There aren’t many films that can pull off a title as contrived as the long-winded ‘The Young And Prodigious T.S. Spivet’, but if there’s any director that can do it, it’s the painstakingly original Jean-Pierre Jeunet, whose own curious quirks and tics come to the fore here too. His penchant for almost mechanised movement, as showcased by his most famous film ‘Amelie’ returns here more literally in the shape of a perpetual motion machine, created by main character T.S., played brilliantly by Kyle Cavett and is the catalyst that sets in to motion T.S’s long journey to receive recognition from the esteemed Smithsonian. In typical Jeunet style, he has about as crazy a family as you’d expect, a mother played by Helena Bonham Carter who is obsessed with insects and spends most of her time researching them, a father who is an unapologetic cowboy and who Callum Keith Rennie does a quietly brilliant job of portraying, a daredevil brother and a sister obsessed with beauty pageants. Since they’re almost all opposites of each other in some way, their interactions are consistently amusing but Jeunet does a great job of somehow tying the family together, making for some emotional scenes that don’t feel forced at all.
The family dynamic is the best part of the film, and its T.S’s journey that is unfortunately wildly uneven. Trying all at once to be a sort of emotional learning curve for T.S and a satire of fame and the vainness of power-hungry people, it feels a little too disjointed to hold together at times and odd moments such as a baffling cameo by Dominique Pinon as a deranged freighthopper does nothing other than to provide T.S with a phrase he then likes to repeat whenever he can to marvel at the brilliance of it, for some reason.
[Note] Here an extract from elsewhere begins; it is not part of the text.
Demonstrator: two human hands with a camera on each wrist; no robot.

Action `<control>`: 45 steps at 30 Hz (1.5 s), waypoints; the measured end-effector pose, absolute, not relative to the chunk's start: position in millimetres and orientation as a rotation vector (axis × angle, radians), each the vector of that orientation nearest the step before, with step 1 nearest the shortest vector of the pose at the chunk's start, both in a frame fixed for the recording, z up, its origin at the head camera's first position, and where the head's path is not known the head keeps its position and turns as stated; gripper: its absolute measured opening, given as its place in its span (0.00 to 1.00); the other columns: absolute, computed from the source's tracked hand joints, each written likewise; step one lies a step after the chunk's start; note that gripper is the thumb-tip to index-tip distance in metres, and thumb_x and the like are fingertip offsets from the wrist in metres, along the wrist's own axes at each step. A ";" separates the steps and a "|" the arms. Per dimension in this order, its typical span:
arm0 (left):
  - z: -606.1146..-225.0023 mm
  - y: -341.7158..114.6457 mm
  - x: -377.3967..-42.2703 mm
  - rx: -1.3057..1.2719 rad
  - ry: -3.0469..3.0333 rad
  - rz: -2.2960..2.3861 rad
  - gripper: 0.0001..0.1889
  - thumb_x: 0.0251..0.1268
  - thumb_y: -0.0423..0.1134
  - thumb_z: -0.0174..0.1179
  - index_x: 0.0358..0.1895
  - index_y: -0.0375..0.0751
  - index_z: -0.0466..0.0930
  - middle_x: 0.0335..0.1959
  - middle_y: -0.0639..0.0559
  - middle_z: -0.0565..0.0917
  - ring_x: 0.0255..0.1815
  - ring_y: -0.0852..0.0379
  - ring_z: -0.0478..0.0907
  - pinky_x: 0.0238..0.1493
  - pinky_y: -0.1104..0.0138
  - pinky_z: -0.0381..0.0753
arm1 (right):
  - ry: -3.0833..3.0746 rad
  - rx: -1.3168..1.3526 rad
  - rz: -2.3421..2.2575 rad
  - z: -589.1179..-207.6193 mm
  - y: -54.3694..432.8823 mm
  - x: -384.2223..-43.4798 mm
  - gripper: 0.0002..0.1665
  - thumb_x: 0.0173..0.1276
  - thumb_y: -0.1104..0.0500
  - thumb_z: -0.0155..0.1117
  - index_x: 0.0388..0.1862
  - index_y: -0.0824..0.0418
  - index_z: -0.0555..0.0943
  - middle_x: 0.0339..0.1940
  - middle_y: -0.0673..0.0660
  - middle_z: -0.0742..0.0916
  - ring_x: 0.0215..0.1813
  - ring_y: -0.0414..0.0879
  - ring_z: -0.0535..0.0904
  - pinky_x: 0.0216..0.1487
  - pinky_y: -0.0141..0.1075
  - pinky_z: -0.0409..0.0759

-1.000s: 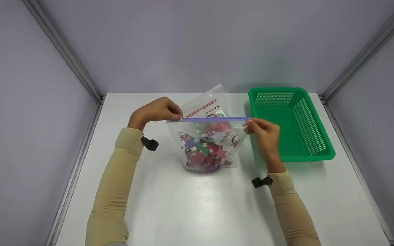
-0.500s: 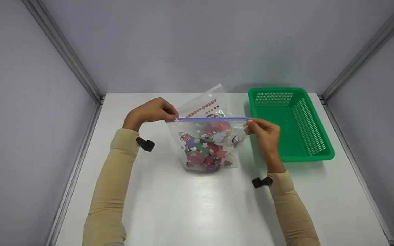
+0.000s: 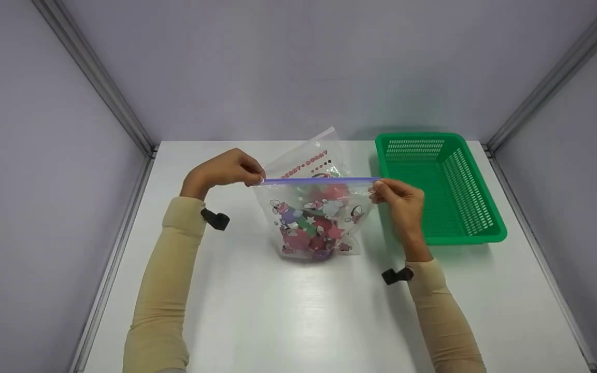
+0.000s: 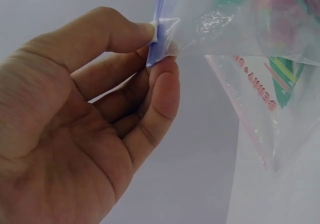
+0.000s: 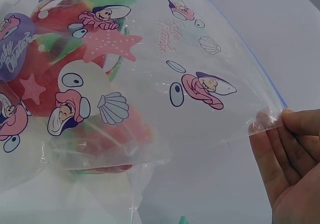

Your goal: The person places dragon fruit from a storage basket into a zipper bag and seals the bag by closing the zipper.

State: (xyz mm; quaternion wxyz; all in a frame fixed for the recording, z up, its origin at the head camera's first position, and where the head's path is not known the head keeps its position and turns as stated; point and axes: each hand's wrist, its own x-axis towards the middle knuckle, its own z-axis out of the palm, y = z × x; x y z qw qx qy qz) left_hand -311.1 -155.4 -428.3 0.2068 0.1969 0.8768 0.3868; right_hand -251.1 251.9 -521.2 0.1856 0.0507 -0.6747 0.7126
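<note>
A clear zip bag point(image 3: 306, 217) printed with cartoon shells and starfish stands mid-table, its purple zip strip point(image 3: 324, 181) stretched level between both hands. My left hand point(image 3: 228, 168) pinches the strip's left end; a small white slider point(image 4: 154, 32) shows under the thumb tip in the left wrist view. At the other top corner, my right hand point(image 3: 399, 199) pinches the bag's edge between thumb and fingers. Red and green contents point(image 5: 55, 53) show through the film. Behind it is a second clear bag point(image 3: 306, 158) with red lettering, partly hidden by the first.
A green plastic basket point(image 3: 436, 241) with slotted walls stands to the right, just beyond my right hand. The white table point(image 3: 298, 316) meets grey partition walls point(image 3: 298, 67) at the back and both sides, with metal posts at the corners.
My left hand has slid left along the zip strip with the slider, reaching the strip's left end. The right hand has kept its place at the right corner.
</note>
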 end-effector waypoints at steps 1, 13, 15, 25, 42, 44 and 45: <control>-428.7 -155.4 -311.1 0.548 2.441 1.081 0.11 0.73 0.40 0.65 0.50 0.41 0.92 0.44 0.46 0.89 0.40 0.50 0.80 0.48 0.60 0.79 | -1.907 0.139 2.006 -520.8 252.3 -251.0 0.09 0.73 0.69 0.71 0.43 0.78 0.89 0.29 0.54 0.92 0.27 0.42 0.88 0.34 0.33 0.89; -434.8 -157.5 -309.6 0.514 2.389 1.155 0.13 0.71 0.42 0.65 0.50 0.39 0.90 0.43 0.44 0.89 0.40 0.51 0.82 0.46 0.63 0.83 | -1.910 0.192 2.020 -521.0 253.1 -249.5 0.10 0.73 0.68 0.72 0.44 0.79 0.88 0.30 0.54 0.92 0.28 0.43 0.89 0.35 0.35 0.90; -438.0 -158.7 -308.8 0.537 2.381 1.182 0.15 0.73 0.44 0.65 0.52 0.38 0.89 0.45 0.43 0.88 0.43 0.50 0.83 0.47 0.65 0.84 | -1.906 0.186 2.028 -521.5 253.1 -249.3 0.10 0.73 0.68 0.71 0.44 0.79 0.88 0.30 0.55 0.93 0.28 0.43 0.89 0.35 0.35 0.90; -476.9 -164.4 -299.4 0.497 2.432 1.798 0.16 0.84 0.42 0.57 0.57 0.33 0.86 0.42 0.42 0.85 0.43 0.51 0.83 0.47 0.68 0.86 | -1.874 0.193 2.039 -521.2 251.9 -250.5 0.10 0.73 0.70 0.71 0.45 0.80 0.87 0.31 0.55 0.93 0.29 0.43 0.89 0.35 0.36 0.91; -576.3 -145.9 -247.3 0.419 2.198 1.772 0.33 0.69 0.32 0.61 0.78 0.39 0.67 0.75 0.38 0.73 0.79 0.39 0.69 0.80 0.48 0.70 | -1.887 0.144 2.043 -524.7 252.9 -249.7 0.10 0.73 0.68 0.71 0.44 0.78 0.88 0.32 0.55 0.93 0.30 0.43 0.90 0.36 0.37 0.91; -584.5 -142.3 -241.5 0.416 2.141 1.758 0.43 0.67 0.36 0.69 0.83 0.45 0.60 0.82 0.42 0.66 0.85 0.39 0.61 0.84 0.48 0.63 | -1.883 0.137 2.046 -524.9 253.7 -249.4 0.11 0.73 0.68 0.71 0.44 0.79 0.88 0.32 0.55 0.93 0.30 0.43 0.90 0.36 0.36 0.91; -588.1 -139.9 -239.3 0.408 2.113 1.758 0.47 0.65 0.38 0.73 0.85 0.48 0.56 0.84 0.43 0.63 0.86 0.39 0.58 0.85 0.47 0.61 | -1.877 0.137 2.050 -525.1 254.1 -249.3 0.11 0.73 0.68 0.71 0.44 0.79 0.88 0.32 0.55 0.93 0.30 0.43 0.90 0.36 0.36 0.91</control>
These are the moments when the film can be too twee for its own good, and it’s a welcome relief when it manages to rein itself in afterwards for some amusing scenes that spawn of T.Ss successful invention.
The film definitely isn’t one of Jeunet’s best, but it displays enough in both its script and the quality of its acting to push itself on and become something truly valuable, particularly in the effect it has on an emotional level, which is the area where it succeeds most. Ultimately, it’s a case of too many ideas crammed in to too little space and while some of the other parts do work, they almost feel like vignettes in the vicinity of the bigger picture, and it’s at its best when it is on strong ground as to what it’s about. Wildly uneven, but original enough to take it over the line, and featuring some brilliant acting particularly from the kids, who certainly don’t struggle at all on the big screen. Definitely a teaser for greater things, and we look forward to what Jeunet does next.